Clinton campaign manager Maggie Williams said the New York senator beat expectations, picking up five delegates to Obama's seven.

“Although the Obama campaign predicted victory in Wyoming weeks ago,” Williams said in a statement, “we worked hard to present Senator Clinton’s vision to the caucus-goers, and we thank them for turning out today.”

As Obama heads to Pennsylvania with its April 22 primary, even a two-state winning streak — in Wyoming and Mississippi — may not eliminate one of the key questions likely to hang over his candidacy for the next six weeks: Can he take large, traditionally Democratic states?

Obama, who was home in Chicago with no public events Saturday, has rejected viewing the campaign through the prism of large states versus small states, saying his strategy of racking up wins in Republican states helps expand the universe of battlegrounds where the Democrats can compete in the fall.

Plouffe said Saturday’s win out West offered “evidence that Senator Obama is going to be able to put more states in play because of his strength with independent voters.”

“Even in states where we would not win the states with electoral votes,” Plouffe said, “we are going to provide a better climate for down-ballot candidates.”

And as he often does, Plouffe told reporters that, in the end, the race is about delegates.

Clinton netted six delegates in Tuesday's contests in Ohio, Rhode Island and Texas, where Obama lost the primary but won the caucuses, Plouffe said.

But with just one state — Wyoming — Obama won back a third of those delegates, netting two in Saturday’s caucuses, Plouffe said.

Obama has generally outperformed Clinton in caucus states, which reward organization. His campaign arrived in Wyoming earlier than Clinton’s and opened five offices across the state.

After Obama gained his pledged delegate lead in part by focusing on smaller, predominantly Republican states, Clinton has been less willing to cede areas to him.

So she made an effort in Wyoming, appearing Friday in Casper and Cheyenne, and placing five staff members on the ground. Former President Bill Clinton made three stops there Thursday.

“I think we can win,” Kathy Karpan, a former Democratic candidate for governor and leading Clinton supporter in Wyoming, told Politico last week. She cited “the connection that the Clintons have with people in our state,” a network of support built during their White House years when they vacationed at Jackson Hole.
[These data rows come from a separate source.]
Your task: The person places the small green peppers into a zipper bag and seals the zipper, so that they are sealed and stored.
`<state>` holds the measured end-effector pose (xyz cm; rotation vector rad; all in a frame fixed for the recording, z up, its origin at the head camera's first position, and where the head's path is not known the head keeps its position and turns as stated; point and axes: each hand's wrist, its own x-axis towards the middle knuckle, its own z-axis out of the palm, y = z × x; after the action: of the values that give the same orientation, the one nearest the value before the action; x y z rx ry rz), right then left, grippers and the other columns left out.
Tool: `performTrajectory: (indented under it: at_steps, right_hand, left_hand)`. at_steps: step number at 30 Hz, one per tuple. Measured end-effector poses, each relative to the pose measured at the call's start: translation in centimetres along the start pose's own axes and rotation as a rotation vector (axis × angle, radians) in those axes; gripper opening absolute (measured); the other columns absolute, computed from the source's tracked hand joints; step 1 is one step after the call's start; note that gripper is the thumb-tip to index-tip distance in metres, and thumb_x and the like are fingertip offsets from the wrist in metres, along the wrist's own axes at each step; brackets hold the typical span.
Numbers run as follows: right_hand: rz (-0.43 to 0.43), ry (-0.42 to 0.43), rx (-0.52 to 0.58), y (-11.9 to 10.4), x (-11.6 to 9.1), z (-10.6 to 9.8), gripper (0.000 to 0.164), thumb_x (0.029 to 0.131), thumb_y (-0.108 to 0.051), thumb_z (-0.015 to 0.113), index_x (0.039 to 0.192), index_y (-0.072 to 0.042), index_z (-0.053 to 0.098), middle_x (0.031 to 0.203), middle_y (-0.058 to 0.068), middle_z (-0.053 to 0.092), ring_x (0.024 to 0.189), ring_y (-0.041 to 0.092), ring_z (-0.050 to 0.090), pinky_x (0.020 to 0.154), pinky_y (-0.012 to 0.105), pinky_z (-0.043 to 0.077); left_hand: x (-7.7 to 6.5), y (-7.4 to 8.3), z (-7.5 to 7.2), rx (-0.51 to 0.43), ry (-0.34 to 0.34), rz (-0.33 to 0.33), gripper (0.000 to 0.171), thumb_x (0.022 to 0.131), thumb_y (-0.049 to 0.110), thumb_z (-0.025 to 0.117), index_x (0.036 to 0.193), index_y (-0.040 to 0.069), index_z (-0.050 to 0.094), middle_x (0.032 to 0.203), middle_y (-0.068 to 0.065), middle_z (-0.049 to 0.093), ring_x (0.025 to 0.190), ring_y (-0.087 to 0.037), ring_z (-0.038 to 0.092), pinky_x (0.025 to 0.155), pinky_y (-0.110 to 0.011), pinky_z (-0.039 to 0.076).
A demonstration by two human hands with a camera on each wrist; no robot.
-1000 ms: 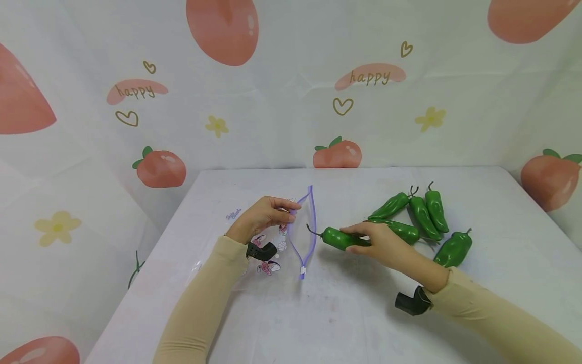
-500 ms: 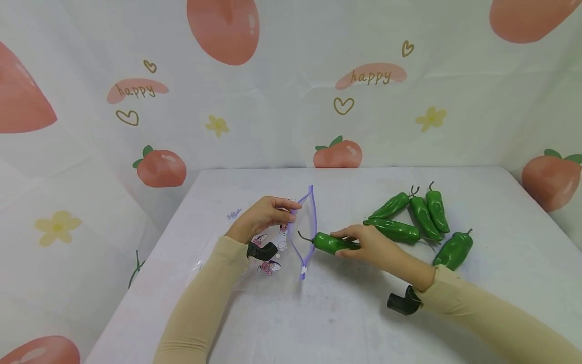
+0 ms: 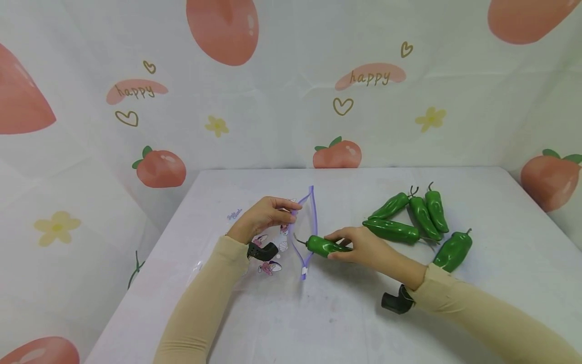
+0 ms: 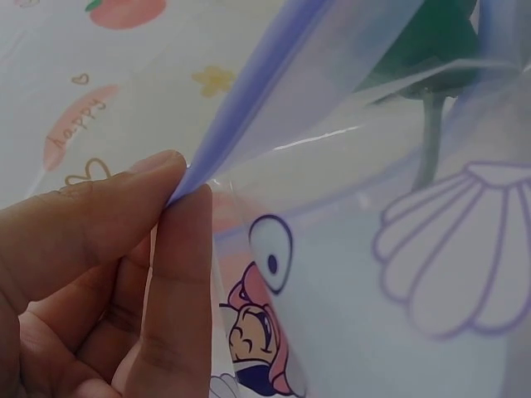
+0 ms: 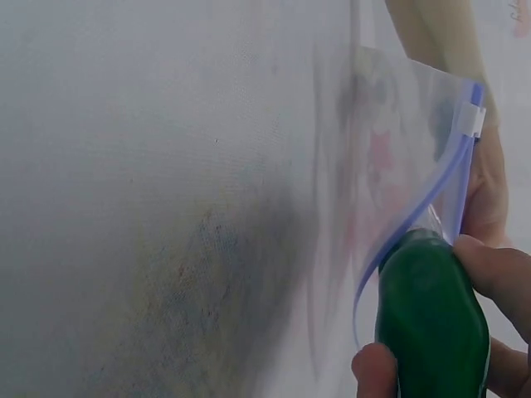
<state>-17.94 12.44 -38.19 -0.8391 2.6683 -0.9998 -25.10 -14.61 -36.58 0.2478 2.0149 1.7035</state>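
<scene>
A clear zip bag (image 3: 304, 271) printed with cartoon figures and shells lies on the table, its purple-edged mouth spread apart toward the right. My left hand (image 3: 265, 217) pinches the near-left lip of that mouth between thumb and finger, as the left wrist view shows close up. In my right hand (image 3: 364, 248) is a green pepper (image 3: 320, 245), gripped around its rear half. The pepper's stem points left and its stem end sits within the bag's mouth. Through the film, the left wrist view shows the green pepper's stem (image 4: 430, 141). A white slider (image 5: 471, 120) sits at one end of the purple zip.
Several more green peppers lie on the right of the table, among them one lying crosswise (image 3: 392, 230) and one nearer the right forearm (image 3: 453, 251). A printed cloth backdrop (image 3: 273, 101) stands behind the table (image 3: 291, 328).
My right hand has carried the pepper leftward, so its stem end has passed from outside the bag into the mouth. The left hand keeps its pinch in nearly the same place.
</scene>
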Motion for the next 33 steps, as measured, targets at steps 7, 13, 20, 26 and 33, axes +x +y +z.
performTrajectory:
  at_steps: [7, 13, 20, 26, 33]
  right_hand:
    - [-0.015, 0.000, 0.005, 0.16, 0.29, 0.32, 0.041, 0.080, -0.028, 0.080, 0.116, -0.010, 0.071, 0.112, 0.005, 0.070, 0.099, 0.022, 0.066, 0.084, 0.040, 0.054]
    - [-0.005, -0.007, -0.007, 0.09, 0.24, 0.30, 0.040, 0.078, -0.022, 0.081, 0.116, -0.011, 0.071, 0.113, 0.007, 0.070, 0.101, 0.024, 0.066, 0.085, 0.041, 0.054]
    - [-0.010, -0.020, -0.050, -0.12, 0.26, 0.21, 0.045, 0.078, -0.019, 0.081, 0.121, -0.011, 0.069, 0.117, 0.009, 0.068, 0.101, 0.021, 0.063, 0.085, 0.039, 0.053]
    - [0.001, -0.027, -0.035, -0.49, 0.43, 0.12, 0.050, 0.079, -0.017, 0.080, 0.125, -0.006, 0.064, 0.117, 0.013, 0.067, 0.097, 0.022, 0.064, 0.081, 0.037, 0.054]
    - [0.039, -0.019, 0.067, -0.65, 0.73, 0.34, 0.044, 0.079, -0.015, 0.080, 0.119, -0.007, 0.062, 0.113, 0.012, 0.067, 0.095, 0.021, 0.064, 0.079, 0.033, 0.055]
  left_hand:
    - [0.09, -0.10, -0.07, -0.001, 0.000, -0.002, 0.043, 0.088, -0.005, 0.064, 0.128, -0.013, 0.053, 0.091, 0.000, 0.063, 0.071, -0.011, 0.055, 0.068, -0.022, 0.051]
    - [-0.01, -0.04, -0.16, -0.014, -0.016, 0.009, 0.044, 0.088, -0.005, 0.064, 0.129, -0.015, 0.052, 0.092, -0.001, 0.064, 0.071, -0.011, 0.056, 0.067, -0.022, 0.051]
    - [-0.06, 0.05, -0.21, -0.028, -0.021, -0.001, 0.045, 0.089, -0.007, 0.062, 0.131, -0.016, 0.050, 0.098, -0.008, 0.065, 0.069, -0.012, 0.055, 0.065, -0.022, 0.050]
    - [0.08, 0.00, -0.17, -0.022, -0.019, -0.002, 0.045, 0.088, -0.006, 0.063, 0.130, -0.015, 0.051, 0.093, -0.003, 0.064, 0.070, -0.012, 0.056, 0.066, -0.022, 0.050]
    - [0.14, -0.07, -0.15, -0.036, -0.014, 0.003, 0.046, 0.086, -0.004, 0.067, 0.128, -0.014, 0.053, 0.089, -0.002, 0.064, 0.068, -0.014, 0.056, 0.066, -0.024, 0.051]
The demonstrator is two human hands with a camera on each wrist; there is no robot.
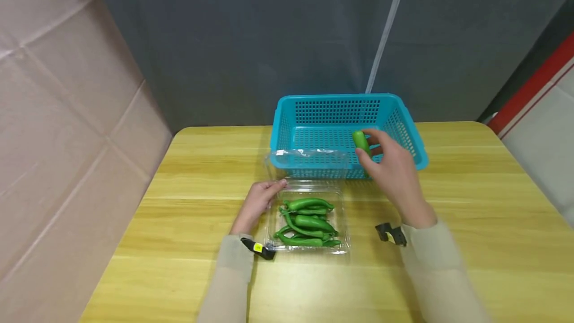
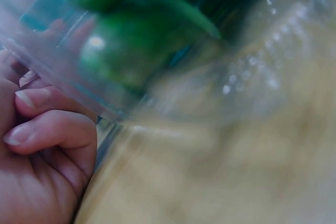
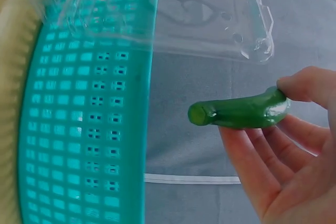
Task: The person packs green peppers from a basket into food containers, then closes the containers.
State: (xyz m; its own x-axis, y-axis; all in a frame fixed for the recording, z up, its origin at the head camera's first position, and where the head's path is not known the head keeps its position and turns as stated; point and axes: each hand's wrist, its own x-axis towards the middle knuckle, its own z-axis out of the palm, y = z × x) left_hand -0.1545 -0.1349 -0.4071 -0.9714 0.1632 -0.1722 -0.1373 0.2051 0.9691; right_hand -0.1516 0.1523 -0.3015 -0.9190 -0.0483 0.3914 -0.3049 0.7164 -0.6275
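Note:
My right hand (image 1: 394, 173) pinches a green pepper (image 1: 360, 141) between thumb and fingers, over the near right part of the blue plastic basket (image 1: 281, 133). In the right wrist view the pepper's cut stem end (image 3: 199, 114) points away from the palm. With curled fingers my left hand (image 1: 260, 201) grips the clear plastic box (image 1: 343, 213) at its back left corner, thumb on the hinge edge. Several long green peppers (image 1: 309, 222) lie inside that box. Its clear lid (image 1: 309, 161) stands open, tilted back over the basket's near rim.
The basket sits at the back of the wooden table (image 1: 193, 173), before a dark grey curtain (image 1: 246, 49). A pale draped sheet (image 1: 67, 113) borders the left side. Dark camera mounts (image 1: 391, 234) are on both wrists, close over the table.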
“We are going to do very well with the rank and file,” Karpan said. “The question is, will those people who get captivated by e-mails” — Obama supporters — “be willing to sit through the call to order, the nominating and seconding speeches. It takes a littl bit of patience and interest in the process to do this.”

With nearly all the results in Saturday night, Obama was leading Clinton by 19 percentage points.